Im taking separate & joint as aspposed to single

thanks


----------



## Gervan (19 Nov 2009)

Not all married couples pool all their finances. My sister, for example, does not know what her husband's income is. If they made a joint return, both spouses would have to share their information. If you submit for separate assessment, you would get any refund specific to you, but would not be informed of the other spouse's position.


----------



## dockingtrade (19 Nov 2009)

Gervan said:


> Not all married couples pool all their finances. My sister, for example, does not know what her husband's income is. If they made a joint return, both spouses would have to share their information. If you submit for separate assessment, you would get any refund specific to you, but would not be informed of the other spouse's position.


 
I see


----------



## huskerdu (19 Nov 2009)

You seems to be convinced that there is a logical answer to this question, but we all know that that is not always the case, when dealign with the government !

Back in the old days, only joint assessment was possible, and when a woman got married, her PPN was taken off her, and she was issued with a new one, which was her husbands number with W at the end. Also, her tax free allowances were taken off her and given to her husband automatically. 

Then women, to the shock and horror of all, decided to demand to be treated like full members of society with rights and  things, and demanded the right to be assessed for tax in their own right, even though they were married. Many thought that this would mean the downfall of Irish society but amazingly, we survived, and now couples have a choice of how to be assessed for tax.


----------



## dockingtrade (19 Nov 2009)

im trying to find out if there is a difference/advantage financially between separately & jointly assessed for married couples. The answer is finnacially there is no differnce, yes?


----------



## huskerdu (19 Nov 2009)

dockingtrade said:


> im trying to find out if there is a difference/advantage financially between separately & jointly assessed for married couples. The answer is finnacially there is no differnce, yes?

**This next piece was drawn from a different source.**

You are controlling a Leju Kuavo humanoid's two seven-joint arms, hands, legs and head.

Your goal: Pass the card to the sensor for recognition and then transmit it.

For some married couples there is a difference. If one is earning very little and can share their tax credit with their spouse, then there is an advantage to joint assessment. I know that the particular examples which you have seen
have no difference and this is the case for many couples, but there are many couples that use joint assessment to reduce their  tax. However, mostly the advantage is for couples where only one works.


----------



## helllohello (19 Nov 2009)

back in the bad old days, i lost my pps no when i got married and became an extension of my husband.  it was never a problem until i went to look for a tax clearance certificate - i cant get one, only my husband can.  its ok for me to pay tax every week, but i am not tax compliant beause i am not a real person, only an add-on of my other half, I found this very insulting.


----------



## z107 (19 Nov 2009)

There appears to be three methods of assessment, joint, single and separate. Please refer to this post:
http://www.askaboutmoney.com/showpost.php?p=815346&postcount=23

If a spouse is an employee of their husband's or wife's company, they should opt for separate assessment.


----------



## asdfg (19 Nov 2009)

Anything here the figures relate to 2006 but the principal is the same


----------



## allthedoyles (19 Nov 2009)

umop3p!sdn said:


> There appears to be three methods of assessment, joint, single and separate. Please refer to this post:
> http://www.askaboutmoney.com/showpost.php?p=815346&postcount=23
> 
> .


 
As said above , there are differences and the differences will always depend on individual circumstances and earnings .

afaik , it is the duty of the tax office to assess the situation ,and  always give the tax payer , whichever option is most beneficial .


----------



## annR (23 Nov 2009)

Can someone explain to me exactly how it works to share tax credits.  What does that mean?  Sorry probably sounds like an obvious question.  I am earning on the lower level of tax and my husband is on the higher level.


----------